For two and a half days, I did not have electricity.
I was pretty bitter.
By mid-day two, I had very little to say in the way of conversation besides, “Can I shower at your house?” or “Do you know someone who will let me shower at their place of residence.” I complained. A lot.
I learned quite a bit in the wake of Irene:
A. I am not resourceful. Unless you count qualifying four water bottles as a “shower.”
A 1/2. I don’t fare well sans coffee.
B. When the hype for a storm surrounds south Jersey and New York City, then fails to entirely live up to that hype, don’t expect the Tri-state area to suddenly know that Sussex County exists. Even if it is slammed by the hurricane that was supposed to be a wimpy tropical storm by the time it reached the north.
C. Everyone thinks that they have it the worst. No matter what.
D. Traffic lights and road lights are gorgeous inventions. You will miss them when they are gone.
But perhaps my most important realization was how CRUCIAL local news really is. Without electricity there is no internet, no TV, no radio, etc. Of course, in this day and age, a great number of people have smart phones that do away with the prospect of being entirely cut off from the world because of some pesky, downed power lines. Then again, not everyone has an iPhone. And eventually, iPhone or no, without electricity to charge such precious devices, that lifeline is going to die. So the paper version of your local news may suddenly awake from its prehistoric status and become a commodity in demand. And even if your iPhone has some sort of super, Duracell bunny resolve, your local news provider will be put to the test, whether electronic or dinosaur.

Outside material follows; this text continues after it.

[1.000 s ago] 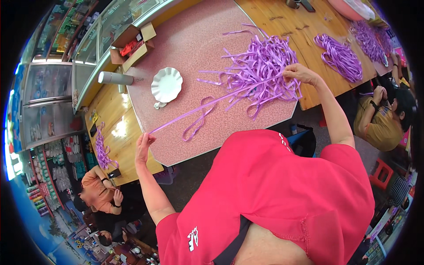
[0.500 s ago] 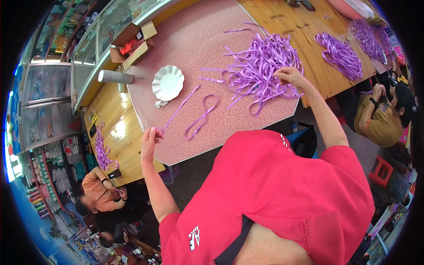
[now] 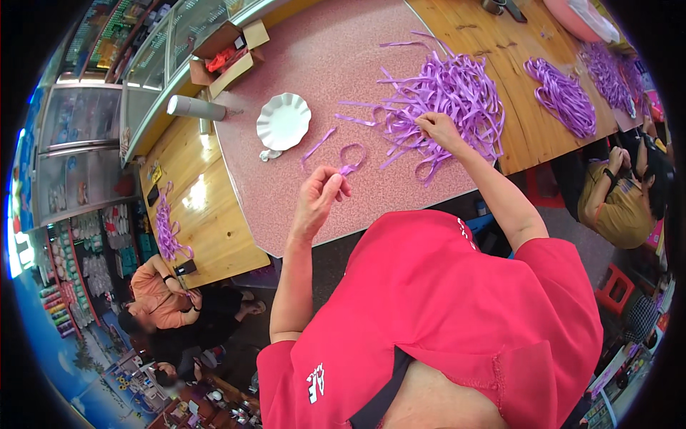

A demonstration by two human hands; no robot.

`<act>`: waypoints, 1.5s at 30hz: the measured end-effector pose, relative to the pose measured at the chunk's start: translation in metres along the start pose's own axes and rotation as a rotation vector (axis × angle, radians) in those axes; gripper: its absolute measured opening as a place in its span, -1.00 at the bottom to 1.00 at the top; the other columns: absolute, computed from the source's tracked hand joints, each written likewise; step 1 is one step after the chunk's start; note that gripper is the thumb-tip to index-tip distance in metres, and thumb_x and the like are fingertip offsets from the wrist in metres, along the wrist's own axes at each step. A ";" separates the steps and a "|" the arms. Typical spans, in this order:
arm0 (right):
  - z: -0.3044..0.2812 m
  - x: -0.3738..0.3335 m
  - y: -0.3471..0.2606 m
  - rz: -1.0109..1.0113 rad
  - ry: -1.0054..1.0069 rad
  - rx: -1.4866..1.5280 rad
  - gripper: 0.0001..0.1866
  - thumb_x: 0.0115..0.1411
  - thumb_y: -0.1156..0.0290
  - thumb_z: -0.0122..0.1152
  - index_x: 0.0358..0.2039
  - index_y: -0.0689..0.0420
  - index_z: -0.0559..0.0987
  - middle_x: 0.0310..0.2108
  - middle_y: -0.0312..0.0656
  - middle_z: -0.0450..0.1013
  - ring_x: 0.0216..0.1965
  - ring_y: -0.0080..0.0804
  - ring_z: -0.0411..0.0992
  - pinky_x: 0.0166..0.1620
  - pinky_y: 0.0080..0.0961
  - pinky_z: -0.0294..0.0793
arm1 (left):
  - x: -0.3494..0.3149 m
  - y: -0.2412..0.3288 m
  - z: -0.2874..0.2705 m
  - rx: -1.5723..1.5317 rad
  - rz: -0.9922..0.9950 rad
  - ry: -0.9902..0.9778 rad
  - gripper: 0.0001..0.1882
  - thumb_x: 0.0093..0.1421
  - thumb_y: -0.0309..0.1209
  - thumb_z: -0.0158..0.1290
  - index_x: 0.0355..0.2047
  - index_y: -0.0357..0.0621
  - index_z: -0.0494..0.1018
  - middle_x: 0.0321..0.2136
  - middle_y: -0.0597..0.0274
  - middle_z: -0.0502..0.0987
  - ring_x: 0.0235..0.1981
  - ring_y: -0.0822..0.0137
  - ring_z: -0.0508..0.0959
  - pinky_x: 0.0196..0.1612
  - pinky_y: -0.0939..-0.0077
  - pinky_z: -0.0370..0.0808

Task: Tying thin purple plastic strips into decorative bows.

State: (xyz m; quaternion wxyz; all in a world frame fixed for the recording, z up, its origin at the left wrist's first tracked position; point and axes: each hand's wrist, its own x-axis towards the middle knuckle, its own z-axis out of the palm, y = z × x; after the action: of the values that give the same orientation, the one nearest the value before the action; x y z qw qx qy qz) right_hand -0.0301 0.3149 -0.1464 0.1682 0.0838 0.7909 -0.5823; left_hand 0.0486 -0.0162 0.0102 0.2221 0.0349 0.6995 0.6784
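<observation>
My left hand is over the pink tabletop, its fingers closed on the end of a thin purple ribbon. Part of that strip is hidden by the hand. A looped purple ribbon lies right at my left fingertips, its lower part covered. At the left side of a big tangled heap of purple ribbons, my right hand pinches with thumb and forefinger, seemingly on one ribbon. Just where that ribbon runs is hard to make out among the others.
A white scalloped dish, a grey bottle and an open cardboard box stand at the far left. Ribbon bundles lie on the wooden table at right, another at left. Two people sit nearby.
My left hand has moved right and away from me, bringing the straight ribbon's near end toward the loop. My right hand has shifted left across the heap. The whole view has shifted slightly.
</observation>
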 end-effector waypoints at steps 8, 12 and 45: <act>0.056 -0.056 -0.097 -0.501 -0.434 -0.064 -0.50 0.15 0.42 0.20 0.15 0.04 0.42 0.04 -0.09 0.37 -0.11 -0.37 0.43 -0.10 -0.44 0.49 | -0.008 -0.004 0.026 0.102 -0.042 -0.044 -0.85 0.35 -0.38 -0.06 -0.21 -0.20 0.41 -0.38 0.30 0.53 -0.35 0.52 0.50 -0.30 0.64 0.40; 0.099 -0.077 -0.111 -0.594 -0.752 0.041 -0.68 0.19 0.41 0.17 -0.02 0.11 0.47 -0.10 -0.17 0.41 -0.18 -0.41 0.42 -0.19 -0.47 0.47 | -0.013 0.016 0.022 -0.026 0.044 -0.092 -0.87 0.35 -0.43 -0.09 -0.20 -0.22 0.40 -0.37 0.26 0.53 -0.35 0.49 0.50 -0.27 0.63 0.39; -0.062 -0.034 -0.067 -0.064 -0.266 0.813 -0.83 0.25 0.30 0.20 -0.27 0.13 0.58 -0.40 -0.35 0.51 -0.45 -0.66 0.44 -0.32 -0.66 0.48 | 0.000 -0.034 -0.032 -0.337 -0.047 0.342 -0.88 0.31 -0.36 0.00 -0.25 -0.13 0.43 -0.38 0.22 0.55 -0.35 0.36 0.55 -0.27 0.53 0.47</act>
State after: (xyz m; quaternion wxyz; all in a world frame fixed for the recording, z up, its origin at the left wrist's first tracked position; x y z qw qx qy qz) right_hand -0.0311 0.3549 -0.0579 0.2040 0.0429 0.4705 -0.8574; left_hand 0.0452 -0.0489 -0.0230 0.1188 -0.1342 0.6043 0.7763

It’s during a disaster that you can really see whether or not your local news outlet provides you with adequate information –– if it is capable of delivering the most pertinent news to you. I’ll admit that I drove to the nearest gas station (which was also without power) to get my Sunday New York Times (my snobbery weathers many a disaster), but I found myself less engaged. An article about Steve Jobs was great and all, but what I really wanted to know were the answers to the following questions: When would I be able to safely leave Wantage? and Would I have to go to work a mess?
The answer were: probably a month from now and yes. Yes, you will. And you will complain the entire time.
During dire circumstances, straightforward, efficient and thorough reporting become more important than ever. Everyone is so wrapped up in their individual situations that they are looking for news that is tailored specifically to them. If they do not receive what they seek, they will look elsewhere. It’s situations like Irene that separate the women from the girls. The rag from the revered.